## Least squares and pseudo-inverses

Posted: 5th February 2014 by seanmathmodelguy in Lectures

To appreciate the connections between solutions of the system $$Ax=b$$ and least squares, we begin with two illustrative examples.

###### Overdetermined systems:

$$A$$ is $$m \times n$$ with $$m > n$$. In this case there are more equations than unknowns, $$A^{\top}A$$ is $$n\times n$$ and $$AA^{\top}$$ is $$m\times m$$. The connection with the pseudo-inverse is that
$x = (A^{\top}A)^{-1}A^{\top}b = A^+b$ is the particular $$x$$ that minimizes $$\|Ax-b\|$$.
Example: Solve the system $$(2\ 3\ 4\ 6)^\top(x_1) = (4\ 6\ 8\ 10)^\top.$$
Using $$A^{\top}A = (2\ 3\ 4\ 6)(2\ 3\ 4\ 6)^\top=65$$,
$x = (A^{\top}A)^{-1}A^{\top}b = \frac{1}{65}\begin{pmatrix}2 &3 &4 &6\end{pmatrix}\begin{pmatrix}4\\6\\8\\10\end{pmatrix} = \frac{118}{65}.$ Considering the least squares problem, $$\|Ax – b\|^2 = (2x-4)^2+(3x-6)^2+(4x-8)^2+(6x-10)^2$$ which has a minimum at $$2(2x-4)2+2(3x-6)3+2(4x-8)4+2(6x-10)6 = 0$$ so that
$x = \frac{8+18+32+60}{4+9+16+36} = \frac{118}{65}.$

###### Underdetermined systems:

$$A$$ is $$m \times n$$ with $$m < n$$. In this case there are more unknowns than equations, and the connection with the pseudo-inverse is that $x = A^{\top}(AA^{\top})^{-1}b = A^+b$ is the particular $$x$$ that minimizes $$\|x\|$$ amongst all of the possible solutions.
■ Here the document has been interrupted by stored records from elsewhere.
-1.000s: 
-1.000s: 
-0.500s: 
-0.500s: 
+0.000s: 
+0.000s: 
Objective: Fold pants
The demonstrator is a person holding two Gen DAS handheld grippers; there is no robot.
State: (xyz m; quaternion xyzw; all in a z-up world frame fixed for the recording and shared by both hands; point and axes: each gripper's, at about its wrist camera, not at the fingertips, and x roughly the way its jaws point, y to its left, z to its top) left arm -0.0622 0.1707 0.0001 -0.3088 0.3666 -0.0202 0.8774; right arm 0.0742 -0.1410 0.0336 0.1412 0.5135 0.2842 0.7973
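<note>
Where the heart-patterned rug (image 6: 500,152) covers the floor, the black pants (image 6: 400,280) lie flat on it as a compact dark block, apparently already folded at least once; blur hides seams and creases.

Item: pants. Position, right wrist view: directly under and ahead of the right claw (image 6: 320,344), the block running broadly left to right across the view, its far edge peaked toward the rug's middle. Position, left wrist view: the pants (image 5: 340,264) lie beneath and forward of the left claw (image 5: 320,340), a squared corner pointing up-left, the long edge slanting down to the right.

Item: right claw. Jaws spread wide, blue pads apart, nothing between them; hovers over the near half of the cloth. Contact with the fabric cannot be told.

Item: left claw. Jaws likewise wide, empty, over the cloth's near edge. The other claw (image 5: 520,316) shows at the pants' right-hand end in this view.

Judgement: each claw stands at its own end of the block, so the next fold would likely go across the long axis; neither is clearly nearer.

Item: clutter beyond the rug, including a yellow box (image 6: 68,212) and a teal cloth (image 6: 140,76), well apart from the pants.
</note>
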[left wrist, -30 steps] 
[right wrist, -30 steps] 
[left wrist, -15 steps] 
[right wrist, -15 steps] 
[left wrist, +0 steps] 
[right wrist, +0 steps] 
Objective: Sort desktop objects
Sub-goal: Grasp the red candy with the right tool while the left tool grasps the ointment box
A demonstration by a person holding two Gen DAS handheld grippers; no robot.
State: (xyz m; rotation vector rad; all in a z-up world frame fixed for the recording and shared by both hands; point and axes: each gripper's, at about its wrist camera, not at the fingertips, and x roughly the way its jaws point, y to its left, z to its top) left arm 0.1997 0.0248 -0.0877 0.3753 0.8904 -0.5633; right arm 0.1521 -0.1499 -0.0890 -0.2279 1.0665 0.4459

Example: Solve the system $$(1\ -1\ 0)(x_1\ x_2\ x_3)^\top = (2).$$
In this case we find $$AA^{\top} = (1\ -1\ 0)(1\ -1\ 0)^\top = 2$$ and
$x = A^{\top}(AA^{\top})^{-1}b = \begin{pmatrix}1\\-1\\0\end{pmatrix}\frac{1}{2}2 = \begin{pmatrix}1\\-1\\0\end{pmatrix}.$

To see the connection with the least squares problem, the system is row reduced (it is already row reduced) and we can choose $$x_1$$ as the pivot with $$x_2, x_3$$ as free parameters. Letting $$x_2 = s$$ and $$x_3 = t$$ we have $$x_1 = 2+s$$ so that the general solution is
$x = \begin{pmatrix}2+s\\ s\\ t\end{pmatrix} = \begin{pmatrix}2\\0\\0\end{pmatrix} + s\begin{pmatrix}1\\1\\0\end{pmatrix} + t\begin{pmatrix}0\\0\\1\end{pmatrix}$ for any $$s,t\in\mathbb{R}$$. Considering $$\|x\|$$, we have $$\|x\|^2 = (2+s)^2 + s^2 + t^2$$ which has a minimum at $$2(2+s)+2s = 0$$ and $$2t = 0$$ or $$t = 0, s = -1$$ giving $$x = (1\ -1\ 0)^\top$$ as before.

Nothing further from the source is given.